PROBLEM STATEMENT: Give every line of the listing word for word, beginning at the first and including the line with "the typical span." as the last.

MATERIAL PROVIDED:
'''
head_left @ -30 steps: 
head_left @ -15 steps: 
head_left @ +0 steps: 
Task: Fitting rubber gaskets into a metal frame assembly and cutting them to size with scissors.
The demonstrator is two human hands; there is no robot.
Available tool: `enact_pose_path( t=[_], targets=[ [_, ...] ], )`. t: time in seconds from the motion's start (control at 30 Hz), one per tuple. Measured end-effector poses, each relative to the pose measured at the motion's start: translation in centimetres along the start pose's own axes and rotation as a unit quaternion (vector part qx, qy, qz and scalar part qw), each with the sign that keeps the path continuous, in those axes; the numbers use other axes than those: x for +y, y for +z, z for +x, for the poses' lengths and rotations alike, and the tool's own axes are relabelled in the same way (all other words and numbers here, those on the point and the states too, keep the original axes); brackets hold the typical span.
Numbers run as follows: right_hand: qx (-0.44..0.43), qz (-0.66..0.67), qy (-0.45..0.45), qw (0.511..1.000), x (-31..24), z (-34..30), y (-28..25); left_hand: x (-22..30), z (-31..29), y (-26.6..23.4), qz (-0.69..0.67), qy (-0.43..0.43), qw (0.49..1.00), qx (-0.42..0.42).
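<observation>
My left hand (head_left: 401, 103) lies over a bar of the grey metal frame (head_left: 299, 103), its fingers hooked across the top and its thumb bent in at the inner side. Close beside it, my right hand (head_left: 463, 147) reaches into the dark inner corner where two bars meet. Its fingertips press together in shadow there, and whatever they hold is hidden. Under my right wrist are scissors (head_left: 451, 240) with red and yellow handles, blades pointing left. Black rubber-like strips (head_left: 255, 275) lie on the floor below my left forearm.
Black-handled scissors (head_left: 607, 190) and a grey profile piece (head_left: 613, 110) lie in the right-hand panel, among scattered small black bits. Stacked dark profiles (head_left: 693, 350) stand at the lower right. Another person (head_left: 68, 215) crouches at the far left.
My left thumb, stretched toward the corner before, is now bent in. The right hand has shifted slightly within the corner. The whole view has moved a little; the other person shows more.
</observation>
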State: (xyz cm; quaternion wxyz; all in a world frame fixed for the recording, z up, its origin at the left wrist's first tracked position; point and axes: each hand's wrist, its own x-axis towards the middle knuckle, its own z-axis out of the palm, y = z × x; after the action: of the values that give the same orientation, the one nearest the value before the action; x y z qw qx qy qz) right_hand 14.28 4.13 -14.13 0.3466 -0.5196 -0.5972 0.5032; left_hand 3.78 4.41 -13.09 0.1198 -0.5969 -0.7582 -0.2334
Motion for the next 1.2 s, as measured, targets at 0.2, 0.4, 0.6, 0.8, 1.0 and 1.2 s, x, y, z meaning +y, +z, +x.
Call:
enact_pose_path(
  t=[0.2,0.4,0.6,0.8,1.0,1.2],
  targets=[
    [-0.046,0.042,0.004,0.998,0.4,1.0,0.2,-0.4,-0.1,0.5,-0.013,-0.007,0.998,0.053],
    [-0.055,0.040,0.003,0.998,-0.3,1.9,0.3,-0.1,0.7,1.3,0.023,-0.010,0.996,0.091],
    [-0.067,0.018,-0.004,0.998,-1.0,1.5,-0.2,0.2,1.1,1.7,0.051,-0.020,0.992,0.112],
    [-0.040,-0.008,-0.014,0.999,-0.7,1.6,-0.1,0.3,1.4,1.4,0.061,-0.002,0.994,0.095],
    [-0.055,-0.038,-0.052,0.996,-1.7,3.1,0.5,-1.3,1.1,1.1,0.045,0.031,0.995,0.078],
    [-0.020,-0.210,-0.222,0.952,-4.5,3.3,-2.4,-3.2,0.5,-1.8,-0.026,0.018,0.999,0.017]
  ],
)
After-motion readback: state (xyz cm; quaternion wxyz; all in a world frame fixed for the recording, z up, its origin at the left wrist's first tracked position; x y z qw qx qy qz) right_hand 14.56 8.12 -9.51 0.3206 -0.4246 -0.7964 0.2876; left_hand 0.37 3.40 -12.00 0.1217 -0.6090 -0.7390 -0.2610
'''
TASK OUTPUT:
head_left @ -30 steps: 
head_left @ -15 steps: 
head_left @ +0 steps: 
Task: Fitting rubber gaskets into a metal frame assembly and cutting them to size with scissors.
The demonstrator is two human hands; there is no robot.
Available tool: `enact_pose_path( t=[_], targets=[ [_, ...] ], )`. t: time in seconds from the motion's start (control at 30 Hz), one per tuple. Measured end-effector poses, each relative to the pose measured at the motion's start: translation in centimetres along the start pose's own axes and rotation as a unit quaternion (vector part qx, qy, qz and scalar part qw), each with the sign that keeps the path continuous, in those axes; the numbers use other axes than those: x for +y, y for +z, z for +x, for the poses' lengths and rotations alike, and the tool's own axes are relabelled in the same way (all other words and numbers here, those on the point and the states too, keep the original axes); brackets hold the typical span.

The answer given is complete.